**AVAILABLE DATA:**
****************************************

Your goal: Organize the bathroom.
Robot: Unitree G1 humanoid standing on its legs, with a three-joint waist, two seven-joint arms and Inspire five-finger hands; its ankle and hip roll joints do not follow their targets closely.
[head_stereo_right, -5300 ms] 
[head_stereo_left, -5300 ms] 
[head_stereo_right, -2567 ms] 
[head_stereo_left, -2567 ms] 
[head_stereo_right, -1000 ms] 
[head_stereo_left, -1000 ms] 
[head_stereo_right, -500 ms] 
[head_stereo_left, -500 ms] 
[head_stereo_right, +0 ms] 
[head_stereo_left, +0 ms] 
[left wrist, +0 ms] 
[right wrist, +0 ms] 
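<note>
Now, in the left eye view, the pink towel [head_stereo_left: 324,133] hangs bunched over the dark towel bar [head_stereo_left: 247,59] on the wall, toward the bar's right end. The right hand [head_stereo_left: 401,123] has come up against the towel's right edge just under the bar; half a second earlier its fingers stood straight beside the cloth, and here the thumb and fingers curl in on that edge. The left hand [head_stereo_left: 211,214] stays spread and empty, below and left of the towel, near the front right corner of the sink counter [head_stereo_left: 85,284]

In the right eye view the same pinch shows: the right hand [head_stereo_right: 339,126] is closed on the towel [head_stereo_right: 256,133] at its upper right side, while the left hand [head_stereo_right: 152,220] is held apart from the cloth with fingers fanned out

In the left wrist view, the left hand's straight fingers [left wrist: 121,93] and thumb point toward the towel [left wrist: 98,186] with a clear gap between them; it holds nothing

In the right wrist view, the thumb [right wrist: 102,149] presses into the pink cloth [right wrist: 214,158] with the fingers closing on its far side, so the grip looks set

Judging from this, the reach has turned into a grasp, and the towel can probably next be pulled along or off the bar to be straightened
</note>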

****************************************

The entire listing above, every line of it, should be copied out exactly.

Your goal: Organize the bathroom.
Robot: Unitree G1 humanoid standing on its legs, with a three-joint waist, two seven-joint arms and Inspire five-finger hands; its ankle and hip roll joints do not follow their targets closely.
[head_stereo_right, -5300 ms] 
[head_stereo_left, -5300 ms] 
[head_stereo_right, -2567 ms] 
[head_stereo_left, -2567 ms] 
[head_stereo_right, -1000 ms] 
[head_stereo_left, -1000 ms] 
[head_stereo_right, -500 ms] 
[head_stereo_left, -500 ms] 
[head_stereo_right, +0 ms] 
[head_stereo_left, +0 ms] 
[left wrist, +0 ms] 
[right wrist, +0 ms] 
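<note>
Now, in the left eye view, the pink towel [head_stereo_left: 324,133] hangs bunched over the dark towel bar [head_stereo_left: 247,59] on the wall, toward the bar's right end. The right hand [head_stereo_left: 401,123] has come up against the towel's right edge just under the bar; half a second earlier its fingers stood straight beside the cloth, and here the thumb and fingers curl in on that edge. The left hand [head_stereo_left: 211,214] stays spread and empty, below and left of the towel, near the front right corner of the sink counter [head_stereo_left: 85,284]

In the right eye view the same pinch shows: the right hand [head_stereo_right: 339,126] is closed on the towel [head_stereo_right: 256,133] at its upper right side, while the left hand [head_stereo_right: 152,220] is held apart from the cloth with fingers fanned out

In the left wrist view, the left hand's straight fingers [left wrist: 121,93] and thumb point toward the towel [left wrist: 98,186] with a clear gap between them; it holds nothing

In the right wrist view, the thumb [right wrist: 102,149] presses into the pink cloth [right wrist: 214,158] with the fingers closing on its far side, so the grip looks set

Judging from this, the reach has turned into a grasp, and the towel can probably next be pulled along or off the bar to be straightened
</note>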

No further output is expected here.